Большая книга ужасов – 90 - стр. 5
Они ели, и дед рассказывал всякое интересное про грибы, лес и по сотому разу пересказывал, как он мелким заблудился в этом лесу, хотя лес был в разы меньше, чем теперь. Заблудился, вышел с другого конца, к железной дороге, да и сел на поезд, решив, что уж он-то до дому довезёт… Настя смеялась, потому что дед смешно рассказывал, жевала лежалый бутерброд и чувствовала, что вот это вот и есть настоящая жизнь. Не та жизнь школьной ботанички с вечно перемазанными ручкой ладонями. Не та, где самая большая опасность получить двойку или очередную колкость от школьных красавиц, ерунда это всё. Лес – это настоящее. Здесь можно пропасть, даже в таком маленьком, можно заблудиться и никогда не выйти, можно даже наткнуться на бешеную лисицу, от бешенства, между прочим, умирают. А можно кататься на верном драндулете полдня, чтобы вернуться домой с полными кузовками грибов.
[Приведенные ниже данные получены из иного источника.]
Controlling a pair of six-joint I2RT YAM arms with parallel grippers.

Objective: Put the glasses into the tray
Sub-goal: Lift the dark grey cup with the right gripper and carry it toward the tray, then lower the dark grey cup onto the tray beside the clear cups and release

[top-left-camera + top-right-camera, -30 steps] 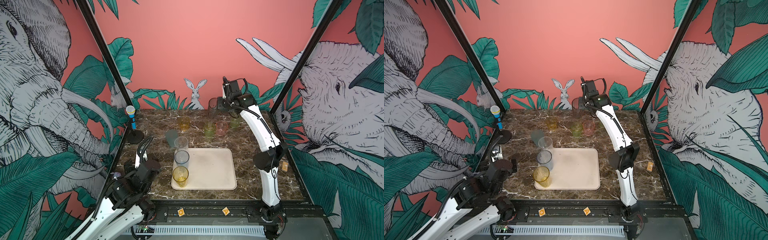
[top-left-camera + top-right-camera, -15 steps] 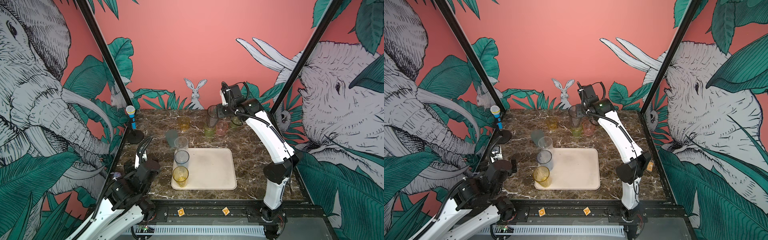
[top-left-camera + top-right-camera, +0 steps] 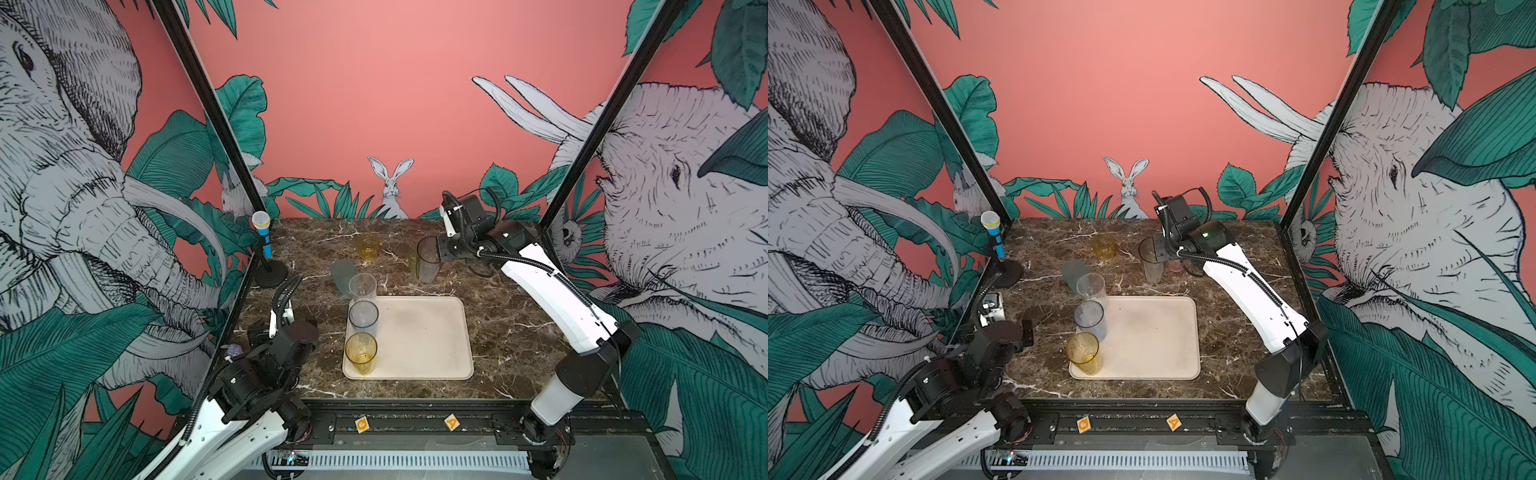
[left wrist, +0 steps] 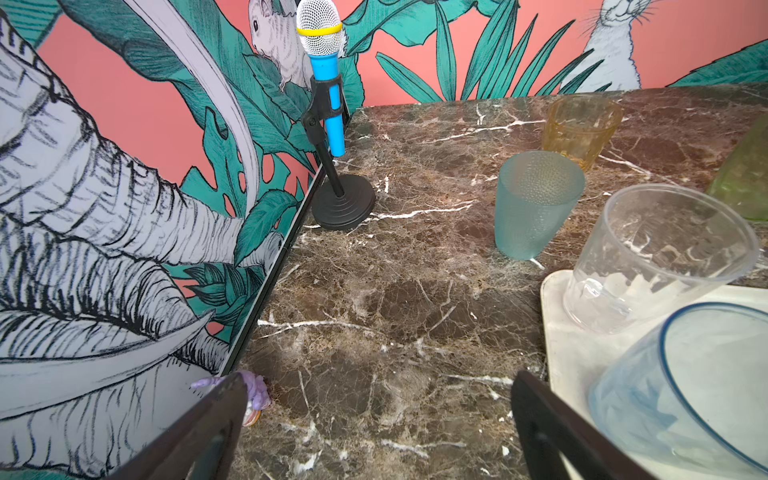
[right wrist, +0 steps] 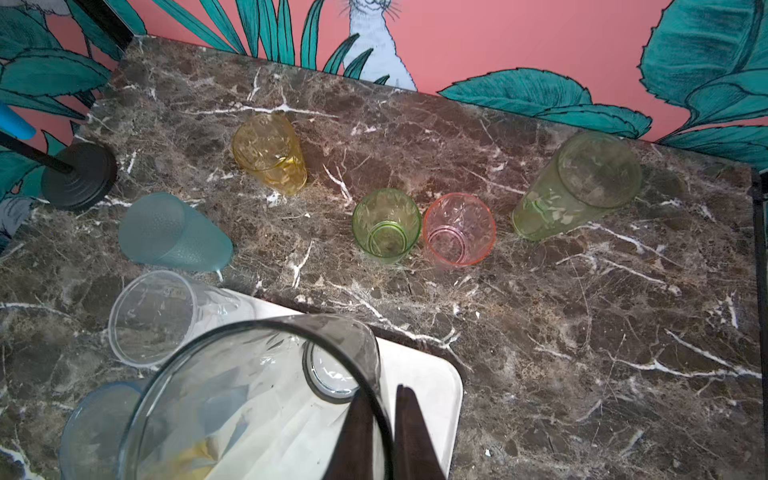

Настя любила лес. Конечно, благодаря деду. Мать даже ворчала иногда, что дедушка делает из ребёнка лешего или знахарку-травницу, а девочке учиться надо… Но это она всегда так. Просто, чтобы поворчать. Матери нужно ворчать, как Насте нужны дед и лес. Настя всегда хорошо училась, опять-таки благодаря деду. Он объяснял ей дроби на апельсине, откуда-то знал (или сам сочинял?) смешные стихи-запоминалки по русскому и географии, а однажды привязал к скейту взболтанную бутылку газировки, чтобы наглядно показать закон физики. Весь двор залил сладкой водой, и мать опять ворчала. У них даже был тайный язык, долго, до первого класса, пока Настя не пошла в школу и не поняла, что это английский. Рёву было!
Всё кончилось минувшим летом. Крепкий лесной неубиваемый дед сгорел за месяц от какой-то стариковской болячки. Мать хотела отправить Настю в летний лагерь, чтобы она не видела этих раскрашенных медсестер с уколами и длиннющими акриловыми ногтями, которыми непонятно как в носу ковырять, не то что вскрыть ампулу с лекарством. Насте всё время хотелось рассыпать по столу иголки или пластиковые карточки, чтобы посмотреть, как они это собирать будут с такими ногтями. …Чтобы Настя не видела эту дыбу-капельницу с облупленной краской и это чужое уже лицо с разгладившимися морщинами, но странно ещё более старое от этого. Как будто дед нацепил хэллоуинскую маску и сейчас вскочит с воплем: «Бу!» Только нет.
Конечно, ни в какой лагерь она не поехала. Выслушала всё «Родители кучу денег отдали за путёвку, а ты не хочешь» и даже «Дедушка болеет, тобой некому заниматься», – десятиклассницам приходится выслушивать и не такую чушь. Не обошлось без скандала, но Настя сумела настоять на своём и последний месяц провела с дедом. Ей, как маленькой, пытались втолковать, что он поправится, и она даже верила, потому что нельзя не верить. Она даже находила в себе силы рассыпать по столу всякие плоские мелочи, чтобы потроллить когтистую медсестру, тем более что деда это забавляло. Разыскивать в Сети смешные мемы и всякие документалки о путешествиях, чтобы посмотреть вместе. Дед засыпал в самом начале фильма: он быстро уставал в тот месяц и больше спал, чем бодрствовал. Иногда Насте было даже неудобно: человек устал, чего она лезет со своими глупостями. Но не лезть она не могла. Она как будто скребла ложкой по дну, но ведь и дед тоже скрёб.